The answer must be every line from the listing that holds the string "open".

+++

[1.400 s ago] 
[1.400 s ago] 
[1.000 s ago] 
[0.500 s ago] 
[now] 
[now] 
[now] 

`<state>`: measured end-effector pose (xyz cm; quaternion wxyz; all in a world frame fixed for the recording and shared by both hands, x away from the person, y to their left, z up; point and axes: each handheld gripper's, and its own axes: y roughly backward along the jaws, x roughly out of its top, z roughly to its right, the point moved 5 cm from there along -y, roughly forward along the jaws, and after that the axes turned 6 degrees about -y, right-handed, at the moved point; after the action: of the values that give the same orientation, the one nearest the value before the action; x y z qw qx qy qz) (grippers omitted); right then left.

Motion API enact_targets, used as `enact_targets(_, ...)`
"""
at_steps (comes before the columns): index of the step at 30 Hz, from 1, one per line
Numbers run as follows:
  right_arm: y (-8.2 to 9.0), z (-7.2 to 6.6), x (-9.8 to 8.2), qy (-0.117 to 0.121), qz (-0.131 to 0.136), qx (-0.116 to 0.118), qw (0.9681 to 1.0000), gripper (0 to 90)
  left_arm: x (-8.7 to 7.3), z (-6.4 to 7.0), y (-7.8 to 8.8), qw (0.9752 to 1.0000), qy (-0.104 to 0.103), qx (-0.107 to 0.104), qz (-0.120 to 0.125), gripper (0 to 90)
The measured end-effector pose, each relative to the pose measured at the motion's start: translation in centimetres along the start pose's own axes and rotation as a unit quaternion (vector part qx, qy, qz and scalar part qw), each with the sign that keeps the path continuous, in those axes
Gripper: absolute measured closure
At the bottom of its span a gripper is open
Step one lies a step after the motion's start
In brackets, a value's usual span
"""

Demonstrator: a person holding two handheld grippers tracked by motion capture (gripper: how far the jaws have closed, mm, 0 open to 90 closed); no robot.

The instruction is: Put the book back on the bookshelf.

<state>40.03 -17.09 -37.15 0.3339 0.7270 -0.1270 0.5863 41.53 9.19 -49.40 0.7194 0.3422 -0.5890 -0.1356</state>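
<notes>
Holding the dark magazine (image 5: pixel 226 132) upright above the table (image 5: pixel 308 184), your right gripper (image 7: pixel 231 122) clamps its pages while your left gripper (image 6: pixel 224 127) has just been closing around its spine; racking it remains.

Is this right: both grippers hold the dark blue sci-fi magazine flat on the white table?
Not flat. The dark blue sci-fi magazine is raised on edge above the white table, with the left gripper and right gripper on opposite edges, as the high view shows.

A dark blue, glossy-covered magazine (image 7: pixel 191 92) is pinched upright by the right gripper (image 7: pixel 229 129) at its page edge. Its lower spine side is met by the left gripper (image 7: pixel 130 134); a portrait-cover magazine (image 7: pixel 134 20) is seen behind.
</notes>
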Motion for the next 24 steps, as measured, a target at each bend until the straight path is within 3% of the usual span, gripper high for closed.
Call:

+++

Solution to this exercise:
At the bottom of its span a gripper is open
Demonstrator: a person holding two handheld grippers tracked by motion capture (gripper: how far the jaws have closed, mm, 0 open to 90 closed); no robot.

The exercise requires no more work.